Starting out with sheep 30 years ago, the Honeyfield family at Welcome Bay, Tauranga, have diversified their 100ha farm into four different revenue streams – and they’re about to plant another produce on-farm this spring.
While it’s commonplace today to diversify into new markets, Colin Honeyfield began doing this not long after he and his father Joe Honeyfield bought the farm at Welcome Bay in 1989 – and he’s not finished yet.
Why? Because having multiple revenue streams pulls risk out of the volatility of different markets.
“Yes, big time,” says Colin. “For example, if one market is high this year and crashes the next, you still have other incomes. And if it does crash, you can save and use that year to breed up your numbers – it gives you a range of options.”
“For example, we’ve had years where we’ve been in all sheep and our income has halved in two seasons. And it was just because of price in the end that we diversified. Today, it’s called building resilience in your operations.”
Colin was 18 when he leased his first block of land. After getting married the farm was purchased in Welcome Bay; today they also utilise lease land up the road.

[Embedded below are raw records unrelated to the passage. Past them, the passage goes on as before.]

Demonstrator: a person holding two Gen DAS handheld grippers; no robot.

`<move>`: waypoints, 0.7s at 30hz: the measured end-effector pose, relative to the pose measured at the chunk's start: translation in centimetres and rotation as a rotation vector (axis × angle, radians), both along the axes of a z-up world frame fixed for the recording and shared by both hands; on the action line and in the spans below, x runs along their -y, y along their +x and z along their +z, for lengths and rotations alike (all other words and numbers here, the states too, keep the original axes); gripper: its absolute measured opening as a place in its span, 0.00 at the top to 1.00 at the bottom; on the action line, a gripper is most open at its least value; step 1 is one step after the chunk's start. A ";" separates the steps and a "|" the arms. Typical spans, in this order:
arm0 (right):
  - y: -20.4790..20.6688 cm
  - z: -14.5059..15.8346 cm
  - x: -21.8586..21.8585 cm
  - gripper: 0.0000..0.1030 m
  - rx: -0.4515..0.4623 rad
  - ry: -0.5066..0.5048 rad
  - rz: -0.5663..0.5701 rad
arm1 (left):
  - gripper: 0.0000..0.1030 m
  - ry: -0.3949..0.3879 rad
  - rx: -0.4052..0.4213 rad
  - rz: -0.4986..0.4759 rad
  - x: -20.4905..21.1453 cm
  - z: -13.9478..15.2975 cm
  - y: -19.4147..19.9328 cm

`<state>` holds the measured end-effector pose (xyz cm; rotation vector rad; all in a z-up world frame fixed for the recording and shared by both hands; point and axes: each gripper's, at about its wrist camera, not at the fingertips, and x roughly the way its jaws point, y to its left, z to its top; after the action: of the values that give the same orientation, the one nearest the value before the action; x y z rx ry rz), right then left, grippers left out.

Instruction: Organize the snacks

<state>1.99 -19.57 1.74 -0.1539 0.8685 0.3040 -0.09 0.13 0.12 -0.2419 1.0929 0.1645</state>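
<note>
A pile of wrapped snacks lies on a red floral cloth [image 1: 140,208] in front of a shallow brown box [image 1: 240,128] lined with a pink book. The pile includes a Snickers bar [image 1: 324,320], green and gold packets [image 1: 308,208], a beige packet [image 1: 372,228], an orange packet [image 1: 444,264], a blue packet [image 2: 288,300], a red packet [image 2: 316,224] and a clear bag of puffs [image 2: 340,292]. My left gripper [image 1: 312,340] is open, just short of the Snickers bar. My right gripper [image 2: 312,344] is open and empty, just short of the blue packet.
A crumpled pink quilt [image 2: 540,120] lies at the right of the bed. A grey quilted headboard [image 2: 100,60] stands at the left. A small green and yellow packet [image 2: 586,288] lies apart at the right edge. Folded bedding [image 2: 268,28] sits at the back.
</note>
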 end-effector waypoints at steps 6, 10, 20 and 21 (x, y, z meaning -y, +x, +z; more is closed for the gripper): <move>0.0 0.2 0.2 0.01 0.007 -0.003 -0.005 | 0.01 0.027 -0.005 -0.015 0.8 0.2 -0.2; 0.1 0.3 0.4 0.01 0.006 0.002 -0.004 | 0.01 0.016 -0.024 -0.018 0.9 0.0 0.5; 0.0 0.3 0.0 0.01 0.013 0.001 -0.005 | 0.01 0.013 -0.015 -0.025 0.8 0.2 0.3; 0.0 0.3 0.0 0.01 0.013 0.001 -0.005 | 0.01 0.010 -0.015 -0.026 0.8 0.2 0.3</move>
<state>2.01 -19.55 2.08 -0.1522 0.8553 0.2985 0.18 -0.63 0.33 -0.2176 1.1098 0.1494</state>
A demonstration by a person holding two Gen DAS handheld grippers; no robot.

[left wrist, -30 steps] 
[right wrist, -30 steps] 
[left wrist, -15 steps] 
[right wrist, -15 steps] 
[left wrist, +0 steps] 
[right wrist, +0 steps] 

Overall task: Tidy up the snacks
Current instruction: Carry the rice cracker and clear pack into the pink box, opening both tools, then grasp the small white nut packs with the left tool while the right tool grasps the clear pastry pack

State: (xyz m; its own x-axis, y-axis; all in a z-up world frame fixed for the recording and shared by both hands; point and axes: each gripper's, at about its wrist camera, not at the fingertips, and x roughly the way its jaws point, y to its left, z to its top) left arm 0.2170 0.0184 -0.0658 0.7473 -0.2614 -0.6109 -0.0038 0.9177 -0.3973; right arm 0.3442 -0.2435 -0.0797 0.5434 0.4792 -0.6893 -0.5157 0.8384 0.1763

They started with basically all sheep on the farm but soon began harvesting feijoas.
“The feijoas were already here but we just worked out better ways to manage it…we do as much as we can for the local supermarkets and whatever is not up to standard we have a juice contract for Simply Squeezed,” says Colin. “It took about five years to establish a good income from them.”
Today 1000 feijoa trees produce an average of 20-25 tonne per year – with a 50/50 split going to supermarkets and juicing.
But with locals selling the fruit at stalls, on the roadside and online, Colin says demand does drop pretty quickly – and coupled with difficulties finding labour, and the recent minimum wage rise, Colin says “the margins are pushed now”.
So he’s cut from four to two workers and himself to pick the feijoas during April and May. At this time of year he’s also busy with autumn-calving beef cows.
The farm has gone into breeding beef cattle in the last few years – both Angus and Charlois.
“We’re trying to become a breeding property, rather than trading cattle.”
Colin has 25 Angus cows to the Angus bull and then about 40 Angus cows to the Charlois bull.
“We’ve topped the sale in the last two weaner fares – but we’re back a bit from last year.
"The aim now is to increase Charlois numbers “because they have better growth and will be worth more as a weaner than Angus cattle”.
In winter they also graze 150 cows for dairy farmers.
“That’s an extra income for us as well.”
Colin utilises cross-grazing, which he finds beneficial for both the cows and the 400 Romney sheep on-farm.
“Sheep don’t like long grass, so the cattle are the groomers really.”
Sheepmeat has been bringing exceptional prices in the last two years – “especially off-peak when you can achieve record prices” but the income from wool is “virtually non-existent” once shearers are paid.
After decreasing numbers in past years amid low prices, Colin is now slowly breeding up his flock again – as opposed to spending a lot buying in ewes. He’s continuously reviewing how much he has invested in each operation by following the markets and says mostly it’s a case of having some confidence in them.
“Sheep are at a level now where there is a slight shortage. This is why we’re slowly going to increase numbers. And it’s the same with cattle – many have cut numbers because dairying has been down a bit, so they go into having their own stock and that’s what kept cattle [prices] up a bit," says Colin.
“We’ll probably go out of dairy grazers soon and have more of our own stock, where you do make more money.”
Colin says many farms now diversify but it depends where you’re located too.
“Here in the Bay of Plenty, we’re lucky we can grow a range of horticulture crops. In the South Island, options are limited.”
As a result, Colin is going into avocados. This spring he’ll plant 120 avocado trees.
“The family is keen on them so we’re going to try them out on the northernmost part of the farm and hopefully the warmest part. Hopefully, this will provide another viable income stream in future years.”
But diversification does bring an extremely busy lifestyle for the Honeyfields. They’re kept busy year-round with shearing, lambing, beef cows, dairy grazers and feijoas.
“We shear in early-April and again in November, the cattle calve in autumn and spring; and we start lambing in mid-July just after the dairy grazers go home to calve,” says Colin.
“With the feijoas we pick seven days a week through April and May. You can’t pick the whole tree at once; you have to pick it when it’s ready.”